Some Lie and Some Die (20 page)

Read Some Lie and Some Die Online

Authors: Ruth Rendell

‘Go on.’

‘When she got married again it was in the papers because Zeno was at the wedding and Mr Silk. I expect she’d rather have married Zeno.’

‘I daresay she would, John, but he wouldn’t have her so she took the next best thing. Catch as catch can.’

‘Good heavens,’ said Burden crossly, ‘must you fill him up with these cynical views of life?’

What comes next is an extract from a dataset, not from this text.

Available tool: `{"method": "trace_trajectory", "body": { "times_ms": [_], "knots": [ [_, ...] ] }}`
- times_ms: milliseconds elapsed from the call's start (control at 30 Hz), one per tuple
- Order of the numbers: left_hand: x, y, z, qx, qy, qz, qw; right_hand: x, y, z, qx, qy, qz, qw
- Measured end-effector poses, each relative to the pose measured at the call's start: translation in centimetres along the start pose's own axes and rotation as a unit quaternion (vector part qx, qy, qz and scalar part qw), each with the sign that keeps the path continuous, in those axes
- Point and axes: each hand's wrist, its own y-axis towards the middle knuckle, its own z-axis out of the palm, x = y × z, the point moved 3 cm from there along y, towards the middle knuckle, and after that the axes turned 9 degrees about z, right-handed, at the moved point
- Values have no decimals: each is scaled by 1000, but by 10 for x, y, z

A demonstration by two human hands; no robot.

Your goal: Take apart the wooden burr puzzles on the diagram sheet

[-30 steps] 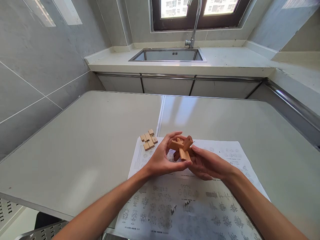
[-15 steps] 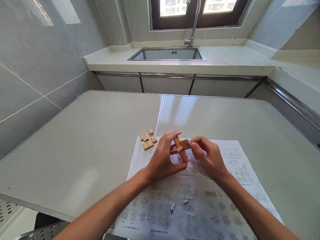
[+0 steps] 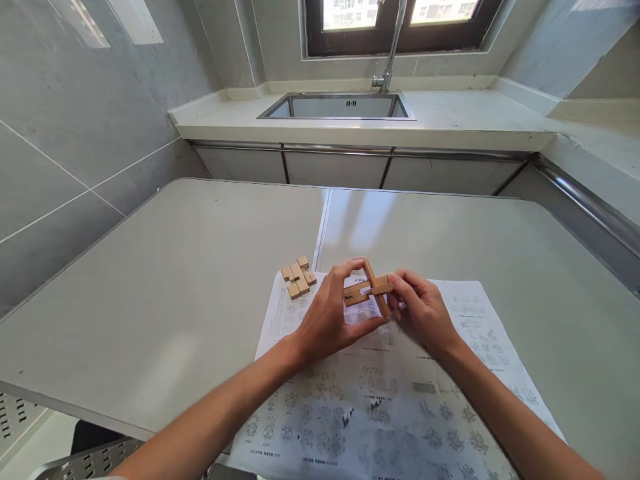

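Between my two hands, above a printed sheet (image 3: 325,380), is a partly joined wooden puzzle (image 3: 358,293) of interlocking light-brown pieces. My left hand (image 3: 330,310) spans one long piece, with fingertips at its upper end and the thumb at its lower end. A slotted flat piece with a dark mark crosses it on the left. My right hand (image 3: 423,307) pinches the right end of the crossing piece between thumb and fingers. Left of the hands, a small group of wooden pieces (image 3: 299,277) lies at the sheet's top left corner, clear of both hands.
The sheet has small diagrams and torn spots near its middle. It lies on a pale folding table (image 3: 150,287) with a seam down the middle. Beyond stand a counter with a sink (image 3: 345,107) and a tap (image 3: 393,50). A perforated chair (image 3: 100,460) shows at lower left.
The puzzle has turned, so the slotted piece's marked face now shows on the left. My right fingers have moved from the piece's tip to a fuller pinch.
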Motion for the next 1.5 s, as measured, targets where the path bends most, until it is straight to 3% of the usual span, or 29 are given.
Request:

Wexford winked indiscreetly at the boy and for the time being said no more. He was thinking of the bald story he had been told and, more particularly, of the gaps in it which only an older person with experience of life could fill. Nell was still young. She must have been very young when she first married Dunsand. He wondered what had led to that ill-assorted marriage, what had made her choose the reserved, repressed lecturer for a husband. An unhappy home life like Dawn Stonor’s? The need to escape from some dreary backwater?
If this were so, it must have been a case of out of the frying pan into the fire. He pictured her among the faculty wives, decades her senior, the long evenings at home with Dunsand, the leather chairs, Wittgenstein, the lawn-mowing … Still a teenager at heart, she must have longed for younger people, for music, for excitement. And yet there was in her the stuff that makes a slave. Had she also been Dunsand’s slave? Perhaps. But she had escaped—into a glamorous, eventful, luxurious life that was nonetheless slavery. About two years ago, at the time the song was written.

‘So come by, come nigh,

come try and tell why

some sigh, some cry,

some lie and some die.’

He had sung it aloud and the others were staring at him. Pat giggled.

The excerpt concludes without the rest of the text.